Copy out every line of the records in which "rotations" can be found.
### Source information ###
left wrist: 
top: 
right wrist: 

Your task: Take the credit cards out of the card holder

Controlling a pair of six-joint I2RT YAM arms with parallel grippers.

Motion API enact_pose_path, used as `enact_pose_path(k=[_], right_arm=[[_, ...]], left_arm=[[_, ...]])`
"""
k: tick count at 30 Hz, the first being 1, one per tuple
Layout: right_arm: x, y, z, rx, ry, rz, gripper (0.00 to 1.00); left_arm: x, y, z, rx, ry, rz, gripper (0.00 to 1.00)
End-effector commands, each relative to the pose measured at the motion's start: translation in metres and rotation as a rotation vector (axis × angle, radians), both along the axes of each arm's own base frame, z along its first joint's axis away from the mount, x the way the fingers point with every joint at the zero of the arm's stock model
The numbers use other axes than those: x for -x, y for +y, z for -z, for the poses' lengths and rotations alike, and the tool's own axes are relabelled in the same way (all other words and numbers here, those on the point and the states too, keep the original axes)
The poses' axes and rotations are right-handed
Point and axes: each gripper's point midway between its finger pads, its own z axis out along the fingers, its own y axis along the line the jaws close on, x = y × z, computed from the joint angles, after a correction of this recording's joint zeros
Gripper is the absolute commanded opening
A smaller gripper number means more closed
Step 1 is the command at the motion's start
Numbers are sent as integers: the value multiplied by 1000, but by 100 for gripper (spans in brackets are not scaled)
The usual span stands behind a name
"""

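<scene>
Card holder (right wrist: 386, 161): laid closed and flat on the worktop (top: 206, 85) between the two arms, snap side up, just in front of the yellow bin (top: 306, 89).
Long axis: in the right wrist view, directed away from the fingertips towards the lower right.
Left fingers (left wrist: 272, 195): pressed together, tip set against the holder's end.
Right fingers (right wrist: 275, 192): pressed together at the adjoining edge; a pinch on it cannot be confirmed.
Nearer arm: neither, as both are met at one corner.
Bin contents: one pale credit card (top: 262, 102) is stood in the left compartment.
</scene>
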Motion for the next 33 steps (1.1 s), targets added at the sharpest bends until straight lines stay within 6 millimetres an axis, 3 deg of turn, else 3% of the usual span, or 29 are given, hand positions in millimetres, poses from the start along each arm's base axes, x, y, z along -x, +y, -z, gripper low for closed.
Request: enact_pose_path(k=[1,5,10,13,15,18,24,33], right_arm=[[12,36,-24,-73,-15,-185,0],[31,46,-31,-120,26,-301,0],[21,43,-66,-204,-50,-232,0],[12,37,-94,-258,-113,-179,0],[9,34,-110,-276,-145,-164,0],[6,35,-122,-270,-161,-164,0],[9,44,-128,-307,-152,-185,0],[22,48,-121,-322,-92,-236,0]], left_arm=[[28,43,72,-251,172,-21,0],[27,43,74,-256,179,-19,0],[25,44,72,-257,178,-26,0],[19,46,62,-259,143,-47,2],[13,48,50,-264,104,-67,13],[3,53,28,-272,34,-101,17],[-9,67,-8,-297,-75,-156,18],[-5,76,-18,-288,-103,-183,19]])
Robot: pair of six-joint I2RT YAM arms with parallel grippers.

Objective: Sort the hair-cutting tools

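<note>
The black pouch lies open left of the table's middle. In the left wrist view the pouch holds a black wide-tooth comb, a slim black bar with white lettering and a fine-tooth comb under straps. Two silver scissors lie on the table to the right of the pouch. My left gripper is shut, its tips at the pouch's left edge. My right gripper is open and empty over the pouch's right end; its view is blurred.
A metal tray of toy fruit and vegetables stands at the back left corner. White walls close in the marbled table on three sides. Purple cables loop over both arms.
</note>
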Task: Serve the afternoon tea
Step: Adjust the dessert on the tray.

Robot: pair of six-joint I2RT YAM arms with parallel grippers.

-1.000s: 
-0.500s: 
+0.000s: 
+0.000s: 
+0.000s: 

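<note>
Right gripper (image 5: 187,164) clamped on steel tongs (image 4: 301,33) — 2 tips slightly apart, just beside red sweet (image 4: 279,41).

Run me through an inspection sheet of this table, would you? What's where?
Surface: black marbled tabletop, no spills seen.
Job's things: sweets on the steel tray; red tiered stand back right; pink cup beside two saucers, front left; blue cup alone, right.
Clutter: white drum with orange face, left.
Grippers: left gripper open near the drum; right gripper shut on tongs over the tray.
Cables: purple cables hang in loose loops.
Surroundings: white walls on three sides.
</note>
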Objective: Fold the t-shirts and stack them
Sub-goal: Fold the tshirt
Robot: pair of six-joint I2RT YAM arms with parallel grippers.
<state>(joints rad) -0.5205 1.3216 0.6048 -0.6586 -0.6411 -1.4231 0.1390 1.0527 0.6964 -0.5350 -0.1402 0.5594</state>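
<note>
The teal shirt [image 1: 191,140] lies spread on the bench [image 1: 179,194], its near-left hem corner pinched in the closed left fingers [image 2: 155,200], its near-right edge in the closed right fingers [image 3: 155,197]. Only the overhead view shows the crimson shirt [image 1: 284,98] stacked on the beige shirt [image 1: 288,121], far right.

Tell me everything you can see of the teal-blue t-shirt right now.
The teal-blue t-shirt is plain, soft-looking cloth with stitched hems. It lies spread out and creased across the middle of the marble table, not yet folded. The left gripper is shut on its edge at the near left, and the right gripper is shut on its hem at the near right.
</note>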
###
Reply to the exercise:
The numbers use other axes than those: x for -x, y for +y, z for -z, for the poses' lengths and rotations alike, and the tool's own axes are relabelled in the same way (all other words and numbers here, those on the point and the states too, keep the original axes)
The poses' axes and rotations are right-handed

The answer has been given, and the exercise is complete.